> WHAT IS REQUIRED
An exact transcription of all the data is required, with every image removed.

Start of DATA

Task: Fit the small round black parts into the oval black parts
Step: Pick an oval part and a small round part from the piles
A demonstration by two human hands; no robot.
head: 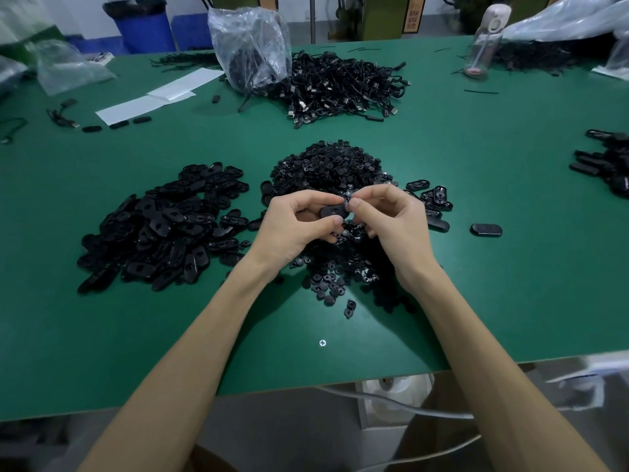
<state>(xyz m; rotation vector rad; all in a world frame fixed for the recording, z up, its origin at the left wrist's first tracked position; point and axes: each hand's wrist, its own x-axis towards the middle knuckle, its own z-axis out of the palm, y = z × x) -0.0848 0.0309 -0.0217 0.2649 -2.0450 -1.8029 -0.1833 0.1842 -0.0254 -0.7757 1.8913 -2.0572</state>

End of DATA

> ANSWER SPACE
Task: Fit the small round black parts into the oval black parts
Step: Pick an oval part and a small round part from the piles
A demonstration by two human hands; no robot.
head: 
<state>(xyz m; rotation vector rad; all in a world frame fixed for the recording, z up, its origin at the left wrist's first tracked position; point and axes: each hand's wrist, its own x-axis towards the middle knuckle, its own z-axis out of the palm, y = z × x) -0.0848 0.0309 -0.0217 0.2649 -2.0450 -1.8029 -0.1833 0.1842 -0.0254 -0.7757 1.8913 -2.0572</state>

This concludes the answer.